(This is the letter that I sent to my representative in the MN House regarding threats posed by two 2017 bills, HF26 and HF29.)
Dear Representative West,
I write as neither an expert in public safety nor in constitutional law, but as a concerned citizen of Blaine and Minnesota.
I am writing to state why I think that lines 1.6-1.14 of HF 26 and lines 2.3-2.11 of HF 29 are unconstitutional and a threat to public safety, liberty, and our sovereignty.
As a resident of Blaine, I pay my city taxes, part of which pay for the police.
The primary services that I expect from the police are protection from crime and intervention to address or prevent crises, e.g., directing traffic after an accident or to prevent accidents.
We do not pay members of the police force much, and we limit how much we pay the police department as a whole.
Therefore, the department is expected to carry out its mission as a good steward of the resources and budget allocated to it.
Traditionally, local police have not had enforcement of civil law within their scope of responsibility.
Furthermore, because crime is not an activity for which the police can plan and make schedules, when faced with addressing simultaneous crimes, the police are forced which among them to choose to address those crimes which are, in their estimation, the greatest threat to public safety.
So, by definition, there are many times that the police simply cannot do all that citizens task them to do (and allocate funds to pay for them to do).
I believe that this is their job, and I hope that citizens and legislators would support them by doing nothing that would diminish their capacity to carry it out.
When I pay my city, state, and federal taxes, I am paying respectively for services approved by local, state, and national citizens, each weighing in at their respective level.
This is local representation; this is the beauty of our federal system, which has endured eleven score and eight years.
The Tenth Amendment to the US Constitution  respects and enshrines that federal structure.
Indeed, the US Supreme Court has drawn a firm line, e.g., “The Federal Government may neither issue directives requiring the States to address particular problems, nor command the States’ officers, or those of their political subdivisions, to administer or enforce a federal regulatory program.” (Justice Antonin Scalia, writing for the majority in Printz v.
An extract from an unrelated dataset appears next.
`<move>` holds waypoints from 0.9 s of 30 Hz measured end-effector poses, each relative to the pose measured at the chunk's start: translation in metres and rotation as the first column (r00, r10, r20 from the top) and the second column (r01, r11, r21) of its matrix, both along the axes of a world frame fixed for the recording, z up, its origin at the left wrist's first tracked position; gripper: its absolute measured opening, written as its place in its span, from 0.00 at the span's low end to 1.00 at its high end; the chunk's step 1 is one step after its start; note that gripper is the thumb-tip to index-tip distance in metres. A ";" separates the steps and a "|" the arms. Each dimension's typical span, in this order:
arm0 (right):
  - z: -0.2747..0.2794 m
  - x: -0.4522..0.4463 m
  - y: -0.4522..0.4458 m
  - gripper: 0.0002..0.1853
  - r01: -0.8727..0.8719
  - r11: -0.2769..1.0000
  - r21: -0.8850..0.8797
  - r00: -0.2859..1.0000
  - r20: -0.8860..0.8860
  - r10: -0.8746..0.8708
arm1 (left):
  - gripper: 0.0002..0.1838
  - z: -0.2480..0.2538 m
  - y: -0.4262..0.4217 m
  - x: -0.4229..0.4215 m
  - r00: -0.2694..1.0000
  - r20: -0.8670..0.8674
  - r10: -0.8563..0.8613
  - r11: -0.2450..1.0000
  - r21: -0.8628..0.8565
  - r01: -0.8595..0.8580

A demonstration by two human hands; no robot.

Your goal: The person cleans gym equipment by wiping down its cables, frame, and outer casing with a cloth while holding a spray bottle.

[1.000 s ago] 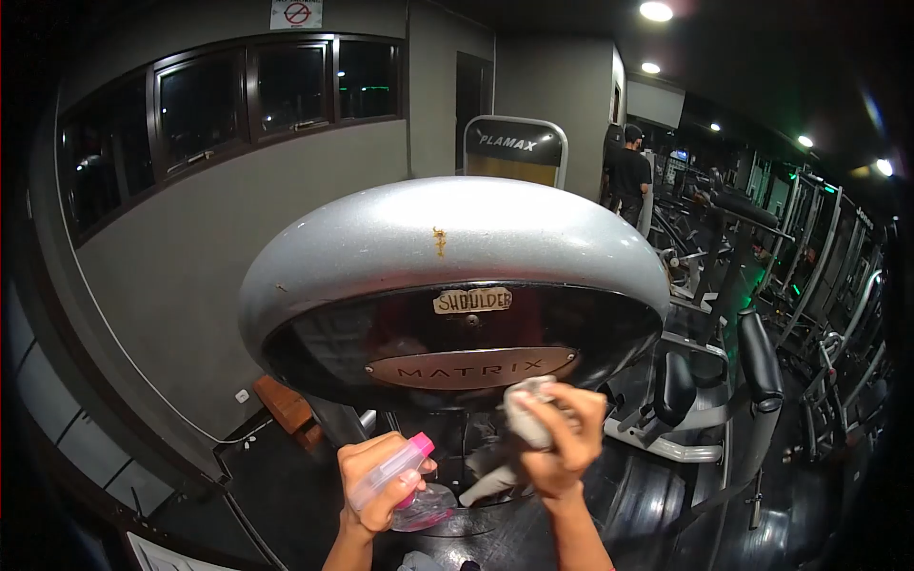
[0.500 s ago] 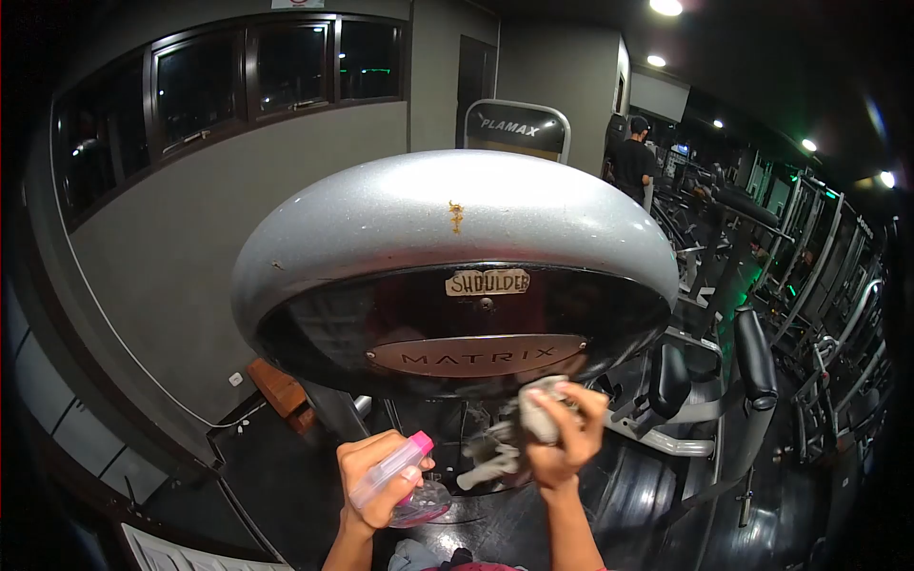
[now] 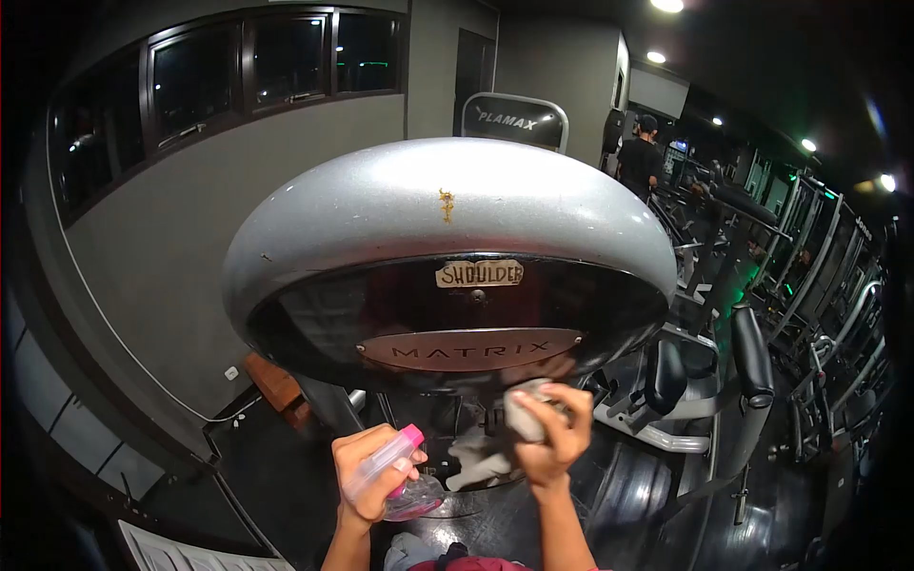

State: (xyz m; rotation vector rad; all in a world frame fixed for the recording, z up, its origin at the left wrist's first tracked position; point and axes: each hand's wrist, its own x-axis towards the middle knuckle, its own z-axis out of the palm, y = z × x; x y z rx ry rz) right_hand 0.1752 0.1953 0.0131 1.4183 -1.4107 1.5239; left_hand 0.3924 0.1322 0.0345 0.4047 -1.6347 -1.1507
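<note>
Well, the pale cloth sat bunched just beneath the lower edge of the rounded machine cover, gripped in the fingers of the right hand; contact with the cover could not be told. The left hand was closed around a clear spray bottle, its pink nozzle angled up towards the cover. Little had just changed – the cloth had shifted slightly leftward in view, so it remained close to that edge, the bottle still gripped. Above it lay the "MATRIX" plate and the "SHOULDER" label (handwritten, by its look). Farther off stood padded gym equipment and a person in dark clothing.
</note>
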 end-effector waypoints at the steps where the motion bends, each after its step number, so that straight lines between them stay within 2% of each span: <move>1: 0.002 -0.005 0.003 0.27 0.050 0.998 -0.030 0.997 0.052 -0.048 | 0.16 -0.003 -0.001 0.001 1.000 -0.015 -0.006 1.000 -0.002 0.006; 4: 0.005 -0.010 0.007 0.25 0.124 0.986 -0.107 0.978 0.184 -0.103 | 0.16 -0.010 -0.002 0.003 0.999 -0.033 -0.003 0.999 0.045 0.005; 5: -0.001 -0.014 0.007 0.27 0.085 0.992 -0.094 0.986 0.150 -0.071 | 0.16 -0.009 0.000 0.002 0.999 -0.033 0.002 0.999 0.045 0.000; 6: -0.005 -0.002 0.004 0.33 -0.160 0.963 -0.218 0.912 0.341 0.229 | 0.16 -0.006 0.001 0.001 0.999 -0.045 0.009 0.999 0.047 -0.007; 8: -0.006 0.013 0.007 0.37 -0.238 0.924 -0.298 0.730 0.573 0.373 | 0.15 -0.002 0.003 -0.003 0.998 -0.061 0.018 0.999 0.050 -0.015; 9: -0.007 0.016 0.009 0.37 -0.294 0.892 -0.342 0.634 0.629 0.450 | 0.15 0.000 0.003 -0.005 0.998 -0.064 0.023 0.999 0.048 -0.020; 10: -0.012 0.016 0.011 0.37 -0.300 0.891 -0.340 0.633 0.629 0.452 | 0.15 0.002 0.003 -0.007 0.997 -0.066 0.026 0.999 0.049 -0.023; 12: -0.023 0.009 0.016 0.35 -0.236 0.958 -0.163 0.774 0.565 0.287 | 0.16 -0.001 -0.001 -0.013 0.995 -0.091 0.041 0.999 0.035 -0.038; 13: -0.025 0.008 0.019 0.31 -0.170 0.978 -0.124 0.857 0.471 0.209 | 0.16 -0.002 -0.002 -0.015 0.993 -0.111 0.036 0.999 0.027 -0.033; 14: -0.025 0.008 0.019 0.31 -0.171 0.978 -0.123 0.858 0.469 0.209 | 0.16 -0.003 -0.003 -0.016 0.991 -0.131 0.029 0.999 0.017 -0.027; 16: -0.023 0.013 0.017 0.24 -0.159 0.975 -0.155 0.912 0.356 0.205 | 0.16 -0.002 0.000 -0.017 0.988 -0.148 0.034 0.999 0.036 -0.029; 17: -0.017 0.014 0.016 0.22 -0.068 0.988 -0.136 0.949 0.296 0.106 | 0.16 -0.003 0.002 -0.016 0.986 -0.158 0.053 0.998 0.037 -0.047; 20: 0.002 0.017 0.000 0.18 0.024 0.989 -0.149 0.982 0.189 0.005 | 0.16 -0.004 0.006 -0.009 0.987 -0.142 0.075 0.997 0.021 -0.073; 24: -0.001 0.033 -0.024 0.23 0.006 0.987 -0.163 0.995 0.100 0.010 | 0.16 -0.006 0.008 0.003 0.986 -0.143 0.090 0.996 0.029 -0.086; 25: 0.001 0.041 -0.028 0.24 -0.010 0.987 -0.159 1.000 0.024 0.014 | 0.24 -0.005 0.009 0.004 0.985 -0.125 0.118 0.993 0.022 -0.116; 27: 0.002 0.052 -0.029 0.27 -0.133 0.991 -0.005 0.988 -0.074 0.132 | 0.24 -0.006 0.010 0.008 0.983 -0.130 0.127 0.992 0.026 -0.125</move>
United States)
I believe that the second half of the latter quote applies to devoting local resources to address ICE Detainers.
Therefore, it is my opinion and belief that the US Constitution protects us from having our local tax dollars (and the police services that we have procured with them) commandeered to support the federal program to regulate immigration.
I understand that the courts have consistently ruled  that the US Congress is empowered by Article I, Section 8, clause 4 of the US Constitution to regulate immigration.
However, these are regulations (rules), not matters of criminal law.
Because immigration regulation falls within the scope of civil law, the rights of people who are arguing their case with ICE are not protected by the due process clauses of the US and Minnesota constitutions.
The complication is the 4th Amendment of the US Constitution  (echoed in Sec. 10 of Article I of the MN Constitution), sets the standard for holding a person as that a warrant must be issued for probable cause to believe that a crime has been committed.
Indeed, county government has been held legally liable for damages  for violation of the 4th Amendment for holding an individual in compliance with an ICE detainer without probable cause, because ICE detainers, as has indeed been confirmed by the director of ICE, “are not mandatory as a matter of law” .
The ACLU of Minnesota has provided an exhaustive analysis of the awkward legal position that compliance with ICE detainers puts counties into .
I suspect that it is fair to say that codifying into statute a mandate to maintain custody without probable cause pursuant to an ICE detainer may shift liability to the state and its taxpayers.
The final aspect I want to touch upon is the trust required to involve the undocumented in the process of keeping our communities safe.
In 2006, the Major City Chiefs adopted a statement covering “Recommendations for Enforcement of Immigration Laws By Local Police Agencies” .
This statement asserted that “Immigration enforcement by local police would likely negatively effect and undermine the level of trust and cooperation between local police and immigrant communities. … Without assurances that contact with the police would not result in purely civil immigration enforcement action, the hard won trust, communication and cooperation from the immigrant community would disappear. Such a divide between the local police and immigrant groups would result in increased crime against immigrants and in the broader community, create a class of silent victims and eliminate the potential for assistance from immigrants in solving crimes or preventing future terroristic acts.”
For the reasons above, I caution you and your peers from adopting the detainer-enforcement language of HF 26 and 29.
There is simply too much risk to public safety and to the taxpayer.
 “The powers not delegated to the United States by the Constitution, nor prohibited by it to the States, are reserved to the States respectively, or to the people.”
 “The right of the people to be secure in their persons, houses, papers, and effects, against unreasonable searches and seizures, shall not be violated, and no Warrants shall issue, but upon probable cause, supported by Oath or affirmation, and particularly describing the place to be searched, and the persons or things to be seized.”